- TASK PROMPT -
Exact copy, no pictures: return all the data below as written.

--- START ---

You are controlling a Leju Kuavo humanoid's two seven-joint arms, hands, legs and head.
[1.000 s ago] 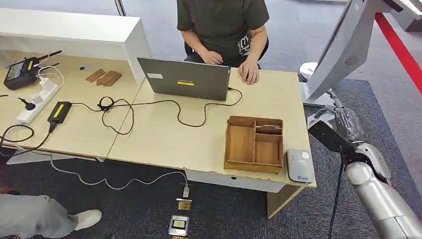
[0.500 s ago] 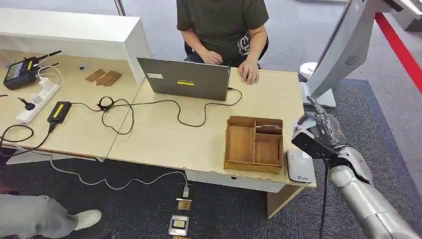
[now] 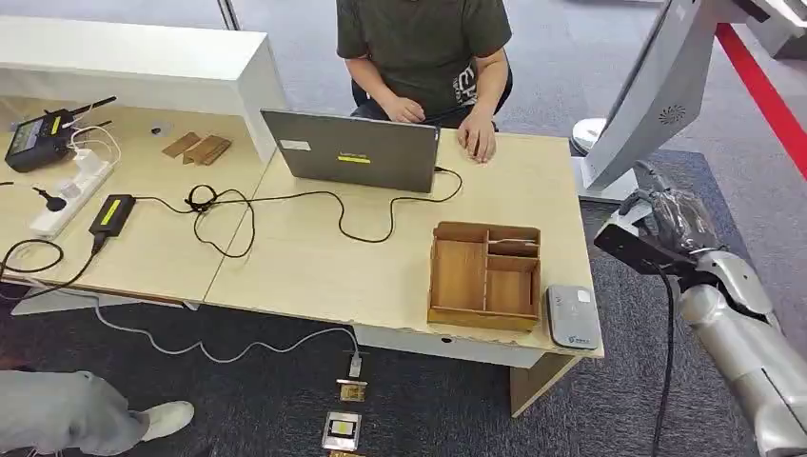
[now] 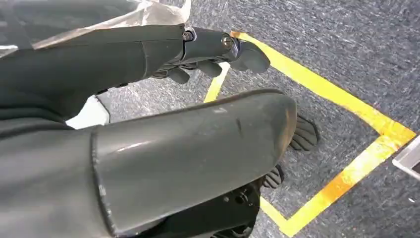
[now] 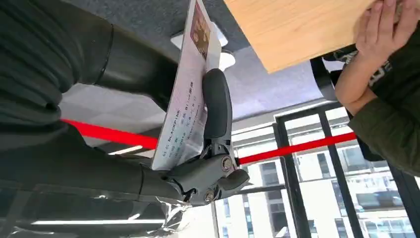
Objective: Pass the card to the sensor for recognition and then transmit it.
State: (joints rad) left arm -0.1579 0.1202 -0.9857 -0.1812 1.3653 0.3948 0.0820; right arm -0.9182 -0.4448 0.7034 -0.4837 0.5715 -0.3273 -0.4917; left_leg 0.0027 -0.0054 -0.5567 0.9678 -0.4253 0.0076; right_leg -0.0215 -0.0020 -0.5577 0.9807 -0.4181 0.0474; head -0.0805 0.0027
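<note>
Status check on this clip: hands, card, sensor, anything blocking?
Right hand holds card, off table's right edge. Left hand empty, hanging over floor. Sensor on table corner, uncovered. Nothing in the way.

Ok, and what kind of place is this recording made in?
Probably an office or lab test area: a person works at a laptop on a wooden desk, with a power strip and cables, grey carpet, and yellow floor tape.

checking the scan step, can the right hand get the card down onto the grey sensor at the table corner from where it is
Probably yes. The right hand holds the card just off the table's right edge, and the sensor lies uncovered at the near corner, beside the wooden organizer.
</note>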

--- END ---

- FINAL ANSWER -
You are controlling a Leju Kuavo humanoid's two seven-joint arms, hands, legs and head.
[1.000 s ago] 
[0.500 s ago] 
[now] 
[now] 
[now] 
Objective: Pass the card to the sensor for recognition and then transmit it.
State: (joints rad) left arm -0.1579 0.1202 -0.9857 -0.1812 1.3653 0.3948 0.0820; right arm -0.9182 -0.4448 0.7034 -0.4837 0.5715 -0.3273 -0.4917; left_leg 0.0027 -0.0054 -0.5567 0.9678 -0.4253 0.0076; right_leg -0.0215 -0.0020 -0.5577 0.9807 -0.4181 0.0474; head -0.0805 0.0027
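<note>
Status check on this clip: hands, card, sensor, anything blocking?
Right hand holds card, off table's right edge. Left hand empty, hanging over floor. Sensor on table corner, uncovered. Nothing in the way.

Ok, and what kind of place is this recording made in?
Probably an office or lab test area: a person works at a laptop on a wooden desk, with a power strip and cables, grey carpet, and yellow floor tape.

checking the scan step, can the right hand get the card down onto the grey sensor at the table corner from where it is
Probably yes. The right hand holds the card just off the table's right edge, and the sensor lies uncovered at the near corner, beside the wooden organizer.
</note>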

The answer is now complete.